# How to complete this task
Copy out the listing below exactly, please, and skip any pictures.

# Available data
+ + + + +

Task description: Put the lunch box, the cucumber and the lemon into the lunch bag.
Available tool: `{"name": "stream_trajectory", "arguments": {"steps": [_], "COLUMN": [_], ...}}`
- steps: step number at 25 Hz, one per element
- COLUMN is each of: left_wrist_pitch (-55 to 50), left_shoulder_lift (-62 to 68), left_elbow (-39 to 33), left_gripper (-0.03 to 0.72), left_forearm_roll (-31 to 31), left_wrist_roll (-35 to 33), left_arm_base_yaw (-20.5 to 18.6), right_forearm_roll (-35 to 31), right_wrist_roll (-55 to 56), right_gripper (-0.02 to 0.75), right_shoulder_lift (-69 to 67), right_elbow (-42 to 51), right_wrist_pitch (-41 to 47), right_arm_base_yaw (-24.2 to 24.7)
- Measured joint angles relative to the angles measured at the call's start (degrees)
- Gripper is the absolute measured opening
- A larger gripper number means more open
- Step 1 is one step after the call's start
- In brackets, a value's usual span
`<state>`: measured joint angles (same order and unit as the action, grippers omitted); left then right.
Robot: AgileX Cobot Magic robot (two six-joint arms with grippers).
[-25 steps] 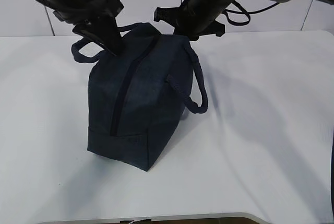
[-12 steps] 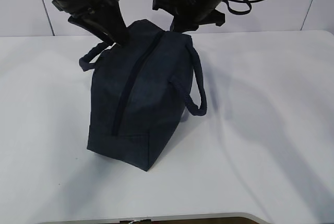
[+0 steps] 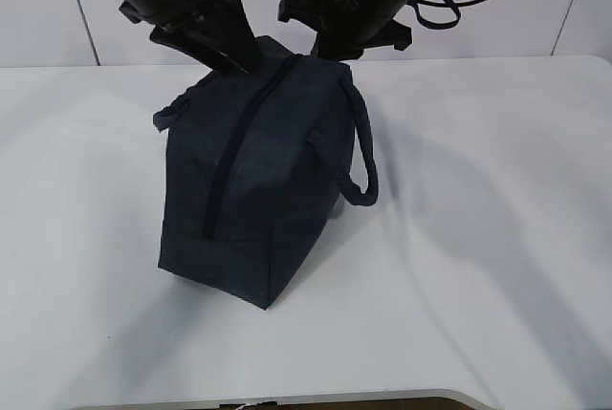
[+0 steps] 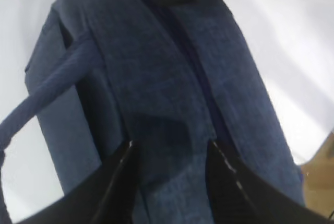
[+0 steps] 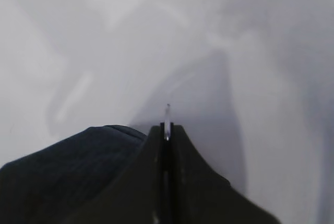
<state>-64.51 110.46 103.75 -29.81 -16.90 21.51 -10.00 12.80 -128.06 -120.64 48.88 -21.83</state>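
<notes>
I had the lunch bag [image 3: 253, 181] standing on the white table [image 3: 478, 238], its zip line running up the top toward both arms. My left gripper [image 4: 169, 174] was clamped on a fold of the bag's navy fabric beside the zipper. My right gripper [image 5: 166, 130] sat at the bag's far end, fingers pressed together on a thin silver ring [image 5: 167, 117] (blurry, it looked like the zip pull). One loop handle [image 3: 359, 157] hung down the right side.

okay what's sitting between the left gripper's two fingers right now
A raised fold of the lunch bag fabric, beside its closed zipper line. The left wrist view shows the left gripper straddling that fold, fingers either side.
</notes>
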Motion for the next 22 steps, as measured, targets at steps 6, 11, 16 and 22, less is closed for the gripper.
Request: {"name": "stream_trajectory", "arguments": {"steps": [6, 11, 16, 22], "left_wrist_pitch": [4.7, 3.7, -1.8, -3.8], "left_shoulder_lift": [1.3, 1.3, 1.3, 1.3], "left_elbow": [0.0, 0.3, 4.0, 8.4], "left_gripper": [0.331, 0.415, 0.451, 0.454], "left_forearm_roll": [-0.3, -0.3, 1.0, 2.1], "left_wrist_roll": [1.4, 2.0, 2.8, 3.0], "left_arm_base_yaw": [-0.5, -0.6, -0.6, -0.6], "right_forearm_roll": [0.0, -0.1, -0.1, -0.1], "right_wrist_roll": [0.0, 0.0, 0.0, -0.1], "right_gripper": [0.005, 0.005, 0.005, 0.005], "right_shoulder_lift": [0.0, 0.0, 0.0, 0.0], "right_elbow": [0.0, 0.0, 0.0, 0.0], "right_wrist_pitch": [0.0, 0.0, 0.0, 0.0], "right_arm_base_yaw": [0.0, 0.1, 0.1, 0.1]}}
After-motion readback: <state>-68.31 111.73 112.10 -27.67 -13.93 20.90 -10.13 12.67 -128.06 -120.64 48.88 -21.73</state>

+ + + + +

# Solution
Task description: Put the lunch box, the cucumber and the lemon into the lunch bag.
Available tool: `{"name": "stream_trajectory", "arguments": {"steps": [_], "COLUMN": [_], ...}}`
- steps: step number at 25 Hz, one per element
- COLUMN is each of: left_wrist_pitch (-55 to 50), left_shoulder_lift (-62 to 68), left_elbow (-39 to 33), left_gripper (-0.03 to 0.72), left_forearm_roll (-31 to 31), left_wrist_roll (-35 to 33), left_arm_base_yaw (-20.5 to 18.6), right_forearm_roll (-35 to 31), right_wrist_roll (-55 to 56), right_gripper (-0.02 to 0.75), right_shoulder_lift (-69 to 67), right_elbow (-42 to 51), right_wrist_pitch (-41 to 47), right_arm_base_yaw (-24.2 to 24.7)
- Measured joint angles relative to the angles measured at the call's start (degrees)
- Gripper is the absolute measured opening
- A larger gripper number means more open
- Step 1 is one step after the call's start
- In brackets, a value's usual span
`<state>`: measured joint angles (same order and unit as the action, grippers omitted); left then right.
Robot: AgileX Cobot Magic robot (two six-joint arms with grippers).
[-25 steps] 
[-12 steps] 
[+0 steps] 
[+0 steps] 
[+0 steps] 
<state>-64.51 110.46 103.75 -29.81 -16.90 21.51 -10.00 12.80 -128.06 -120.64 48.88 -21.83</state>
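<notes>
I had the lunch bag [image 3: 253, 181] standing on the white table [image 3: 478, 238], its zip line running up the top toward both arms. My left gripper [image 4: 169, 174] was clamped on a fold of the bag's navy fabric beside the zipper. My right gripper [image 5: 166, 130] sat at the bag's far end, fingers pressed together on a thin silver ring [image 5: 167, 117] (blurry, it looked like the zip pull). One loop handle [image 3: 359, 157] hung down the right side.

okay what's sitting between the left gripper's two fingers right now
A raised fold of the lunch bag fabric, beside its closed zipper line. The left wrist view shows the left gripper straddling that fold, fingers either side.
</notes>
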Motion for the next 22 steps, as measured, targets at steps 6, 11, 16 and 22, less is closed for the gripper.
Request: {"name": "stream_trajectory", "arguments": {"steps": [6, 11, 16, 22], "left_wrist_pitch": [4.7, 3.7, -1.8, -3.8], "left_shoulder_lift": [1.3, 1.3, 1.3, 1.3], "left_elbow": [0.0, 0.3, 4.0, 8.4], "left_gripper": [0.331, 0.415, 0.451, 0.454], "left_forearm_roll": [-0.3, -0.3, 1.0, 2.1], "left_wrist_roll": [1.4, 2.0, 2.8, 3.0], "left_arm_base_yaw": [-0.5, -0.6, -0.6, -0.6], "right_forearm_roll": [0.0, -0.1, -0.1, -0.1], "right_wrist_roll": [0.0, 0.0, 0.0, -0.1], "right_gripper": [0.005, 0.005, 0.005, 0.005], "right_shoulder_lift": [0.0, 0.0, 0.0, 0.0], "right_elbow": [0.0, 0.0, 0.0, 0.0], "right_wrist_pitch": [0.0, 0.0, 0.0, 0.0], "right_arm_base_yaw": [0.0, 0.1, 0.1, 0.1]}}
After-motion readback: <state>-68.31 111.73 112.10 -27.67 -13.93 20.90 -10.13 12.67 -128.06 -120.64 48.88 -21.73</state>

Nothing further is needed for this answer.